# Milling mantles and tops . . .



## TexasTimbers (Oct 17, 2006)

Since Daren is champing for some milling pics and it's raining again, figured I'd post some pics of some mantles and tops I milled last week. I had to trim the log a little so the guides would pass. I decided to mill contrary to the way I really wanted to because I didn't want to fool with the CSM. 



I had already started whittling on it before I decided to take pictures. 
























I like the contrast of sapwood and heart. I'll never understand why some people prefer clear, all heart, "defect free" wood. Not knocking them to each his own, but it's all eye candy to me. 








This log didn't turn out to be anything spectacular like I was hoping. I should have broke out the CSM and cut it like I wanted, but just didn't really have the time. Still not a waste . . . . 








It made some nice mantles too. 




.


----------



## TexasTimbers (Oct 17, 2006)

Once finished this will be fun to look at. The pictures are pretty bad but this piece has plenty to look at. 









I love finding these enclosed voids. This one was full of old pecans, both cracked and stored. At some point when the fork was almost totally enclosed but not quite, a squirrel was using it as home sweet home. Several generations of squirrels I'm sure, before the tree finally closed the door for good. 








I heard on the radio a couple days ago about a **** dog that was found in a tree, way up in the tree, and the dog was actually mummified. In Georgia I think it was. They determined the dog had got trapped up there in the 50s. They had a contest to name the dog, and the only name I remember that was submitted was "Stay". It wasn't the winning submission but I thought that was pretty funny. Poor old hound must have suffocated from his own weight and being trapped in the fork like that. 

Well there I did it, went and hijacked mt own thread again. :laughing:


----------



## Logger (Nov 26, 2009)

*mantles and tops*

Looks great, and your right theres plenty to look at. Nice pics thanks 4 showing:thumbsup:


----------



## Daren (Oct 14, 2006)

Nice !...and yea "Stay" cracked me up :laughing:. Those walnuts in the background of one of your pics makes me wish I was milling today, I have a few beauts a guy dropped off awhile back. The weather is warming up...but it brought rain...not that if I get to itching too bad I won't mill in the rain


----------



## TexasTimbers (Oct 17, 2006)

Daren said:


> ..not that if I get to itching too bad I won't mill in the rain



I did last week before I cut the pecan. Only time I won't mill in the rain (if I feel like it) is if it's lighting too. Not raining now but I have a ton of shopwork to do. Not fun shopwork either. :no:

Oh well, I'll have plenty of time to mill if I decide to procrastinate the have-to stuff. :yes:


----------



## TexasTimbers (Oct 17, 2006)

I couldn't resist. Had to look up that mummified **** dawg. Turns out the winning name was "Stuckie". 

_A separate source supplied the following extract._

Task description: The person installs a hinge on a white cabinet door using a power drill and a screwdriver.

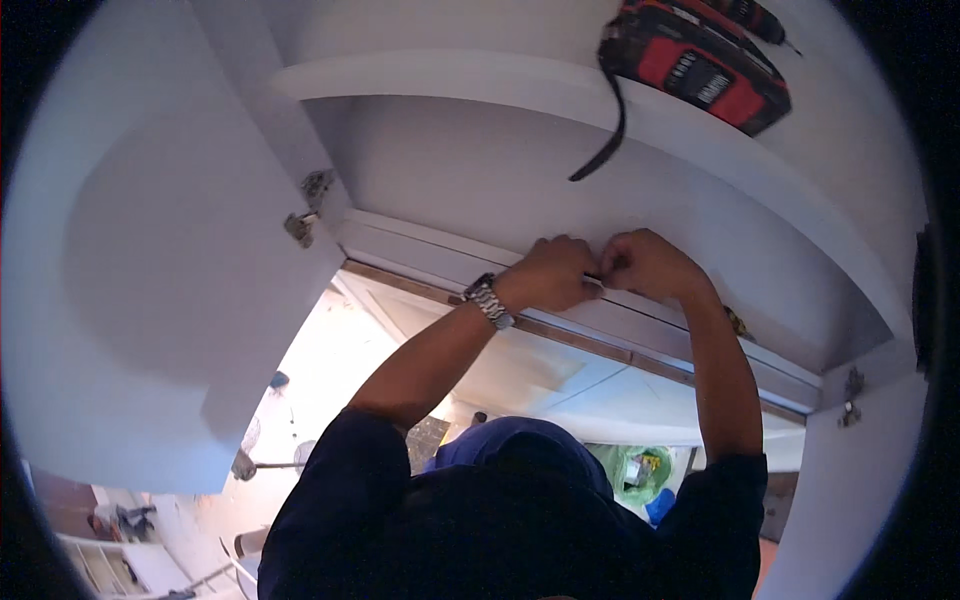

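My left hand (550, 272), with a metal watch at the wrist, is curled at the white grooved rail (420, 248) along the cabinet's bottom edge. My right hand (655, 265) is pinched just beside it. Between their fingertips shows a short, thin dark piece (593, 277) at the rail; what exactly the fingers hold is too small to make out. A small yellow item (738, 322), partly hidden behind my right arm, lies near the rail.
Open white doors (150, 250) (860, 470) with metal hinges (298, 228) flank the cabinet. Above, a curved shelf edge (450, 72) bears a red-and-black case (690, 75) with a dangling strap and a drill (755, 20). Below are a green bag (640, 470) and scattered items on the floor.
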`<act>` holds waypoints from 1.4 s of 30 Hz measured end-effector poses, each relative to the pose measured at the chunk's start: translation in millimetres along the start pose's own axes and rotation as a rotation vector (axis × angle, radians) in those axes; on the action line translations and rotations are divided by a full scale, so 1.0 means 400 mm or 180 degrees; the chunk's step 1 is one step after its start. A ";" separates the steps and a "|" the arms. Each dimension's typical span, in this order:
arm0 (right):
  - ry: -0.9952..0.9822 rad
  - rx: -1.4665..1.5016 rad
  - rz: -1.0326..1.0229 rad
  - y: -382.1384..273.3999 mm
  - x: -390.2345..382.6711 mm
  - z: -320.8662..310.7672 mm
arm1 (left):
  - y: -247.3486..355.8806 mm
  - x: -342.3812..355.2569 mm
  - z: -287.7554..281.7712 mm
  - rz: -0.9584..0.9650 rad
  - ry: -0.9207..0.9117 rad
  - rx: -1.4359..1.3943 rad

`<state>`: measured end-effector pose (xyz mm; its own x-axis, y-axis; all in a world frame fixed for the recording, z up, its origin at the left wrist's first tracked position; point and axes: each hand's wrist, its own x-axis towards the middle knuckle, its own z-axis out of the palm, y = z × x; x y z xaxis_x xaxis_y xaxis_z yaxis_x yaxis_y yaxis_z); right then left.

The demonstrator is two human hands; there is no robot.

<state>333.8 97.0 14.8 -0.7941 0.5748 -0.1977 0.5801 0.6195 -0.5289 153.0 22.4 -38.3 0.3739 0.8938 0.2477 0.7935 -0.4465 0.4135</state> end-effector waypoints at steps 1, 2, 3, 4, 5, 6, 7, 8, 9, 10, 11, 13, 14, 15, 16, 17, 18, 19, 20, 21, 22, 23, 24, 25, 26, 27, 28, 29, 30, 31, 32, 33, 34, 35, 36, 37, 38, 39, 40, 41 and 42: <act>0.0143 0.0284 0.0011 0.015 -0.002 0.009 | 0.014 -0.001 -0.010 -0.0187 -0.0086 0.0004; 0.0282 0.0574 0.0035 0.024 0.004 0.019 | 0.021 -0.004 -0.017 -0.0369 -0.0176 0.0001; 0.0255 0.0590 -0.0012 0.017 0.007 0.023 | 0.019 -0.005 -0.019 -0.0420 -0.0175 0.0025; 0.0297 0.0631 -0.0078 0.009 0.006 0.022 | 0.016 -0.007 -0.020 -0.0517 -0.0148 -0.0024; 0.0342 0.0676 -0.0136 0.007 0.007 0.023 | 0.014 -0.008 -0.020 -0.0608 -0.0124 -0.0076; 0.0348 0.0698 -0.0132 0.024 0.008 0.028 | 0.008 -0.003 -0.011 -0.0606 -0.0147 -0.0069; 0.0432 0.0801 -0.0230 0.053 0.013 0.035 | 0.002 0.005 -0.002 -0.0570 -0.0016 -0.0135; 0.0523 0.0901 -0.0318 0.075 0.012 0.037 | -0.002 0.016 0.007 -0.0525 0.0113 -0.0208; 0.0548 0.0926 -0.0251 0.075 0.006 0.031 | -0.006 0.028 0.013 -0.0481 0.0060 -0.0241; 0.0686 0.0790 -0.0241 0.051 0.009 0.028 | -0.016 0.026 0.008 -0.0595 0.0149 -0.0465; 0.0847 0.0636 -0.0178 0.035 0.001 0.021 | -0.017 0.029 0.005 -0.0666 0.0217 -0.0716; 0.0841 0.0829 -0.0504 0.058 -0.004 0.027 | -0.008 0.042 -0.013 -0.0994 -0.0225 -0.0946; 0.0855 0.0850 -0.0494 0.060 0.008 0.035 | -0.001 0.034 -0.026 -0.0908 -0.0090 -0.0972; 0.0863 0.0864 -0.0490 0.061 0.014 0.038 | 0.008 0.028 -0.035 -0.0827 0.0055 -0.1004; 0.0914 0.0862 -0.0424 0.059 0.009 0.034 | 0.019 0.032 -0.041 -0.0759 0.0012 -0.1025; 0.0869 0.1009 -0.0345 0.058 0.002 0.028 | 0.030 0.039 -0.047 -0.0849 -0.0006 -0.1126; 0.0816 0.1151 -0.0287 0.061 -0.007 0.020 | 0.039 0.044 -0.049 -0.0952 -0.0009 -0.1219; 0.0857 0.1141 -0.0258 0.069 -0.018 0.013 | 0.043 0.049 -0.045 -0.0905 -0.0026 -0.1223; 0.0907 0.1432 -0.0311 0.076 -0.026 0.005 | 0.045 0.055 -0.040 -0.0827 0.0161 -0.1483; 0.0933 0.1725 -0.0376 0.079 -0.035 0.003 | 0.057 0.058 -0.040 -0.0772 0.0356 -0.1747; 0.0943 0.1717 -0.0368 0.082 -0.042 0.002 | 0.065 0.068 -0.045 -0.0758 0.0355 -0.1752; 0.1089 0.2310 -0.0267 0.082 -0.050 0.004 | 0.070 0.082 -0.056 -0.0669 0.0404 -0.1373; 0.1227 0.2908 -0.0154 0.082 -0.060 0.009 | 0.085 0.093 -0.070 -0.0584 0.0446 -0.1001; 0.1235 0.2908 -0.0139 0.084 -0.071 0.013 | 0.102 0.106 -0.084 -0.0577 0.0437 -0.1012; 0.1272 0.3924 -0.0173 0.084 -0.086 0.019 | 0.123 0.121 -0.099 -0.0476 0.0407 -0.0583; 0.1288 0.4940 -0.0214 0.081 -0.098 0.024 | 0.137 0.133 -0.110 -0.0377 0.0381 -0.0151; 0.1294 0.4943 -0.0206 0.076 -0.108 0.026 | 0.143 0.145 -0.112 -0.0375 0.0373 -0.0156; 0.1408 0.5337 -0.0170 0.070 -0.117 0.028 | 0.147 0.156 -0.113 -0.0307 0.0349 -0.0339; 0.1524 0.5730 -0.0141 0.068 -0.124 0.029 | 0.156 0.168 -0.117 -0.0236 0.0327 -0.0516; 0.1529 0.5735 -0.0138 0.076 -0.127 0.037 | 0.168 0.174 -0.117 -0.0235 0.0320 -0.0517; 0.1397 0.6170 -0.0396 0.090 -0.127 0.047 | 0.185 0.176 -0.115 -0.0218 0.0408 -0.0620; 0.1248 0.6600 -0.0661 0.098 -0.129 0.054 | 0.194 0.173 -0.112 -0.0209 0.0496 -0.0723; 0.1244 0.6612 -0.0652 0.102 -0.131 0.058 | 0.194 0.170 -0.108 -0.0219 0.0487 -0.0725; 0.1016 0.6776 -0.0701 0.104 -0.133 0.061 | 0.191 0.165 -0.106 -0.0103 0.0543 -0.0829; 0.0787 0.6936 -0.0751 0.110 -0.133 0.066 | 0.185 0.159 -0.101 0.0015 0.0599 -0.0934; 0.0785 0.6948 -0.0740 0.114 -0.132 0.069 | 0.175 0.147 -0.098 0.0005 0.0589 -0.0938; 0.0892 0.7018 -0.0650 0.118 -0.132 0.069 | 0.160 0.132 -0.097 -0.0295 0.0407 -0.1010; 0.0986 0.7083 -0.0559 0.115 -0.133 0.068 | 0.149 0.113 -0.099 -0.0601 0.0233 -0.1076; 0.0976 0.7091 -0.0547 0.116 -0.134 0.069 | 0.123 0.095 -0.081 -0.0614 0.0230 -0.1078; 0.1108 0.7024 -0.0626 0.117 -0.136 0.070 | 0.086 0.078 -0.048 -0.0200 0.0089 -0.0531; 0.1238 0.6958 -0.0705 0.121 -0.138 0.069 | 0.085 0.073 -0.041 0.0212 -0.0056 0.0019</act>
<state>400.5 80.4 -22.8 -0.5747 0.8170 -0.0461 -0.7437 -0.5450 -0.3871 183.1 32.4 -2.7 0.4341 0.8628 0.2591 0.7695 -0.5047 0.3913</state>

The submitter had spelled it "Stuckey" but the museum was worried about trademark infringement - back then Stuckey's was still in business. 





.


----------



## Chad (May 10, 2009)

Sweet looking mantles and lumber, someone's really gonna have to hate "defects" to not find something awesome in that. I think the "defects" are the best character myself. More the better.


----------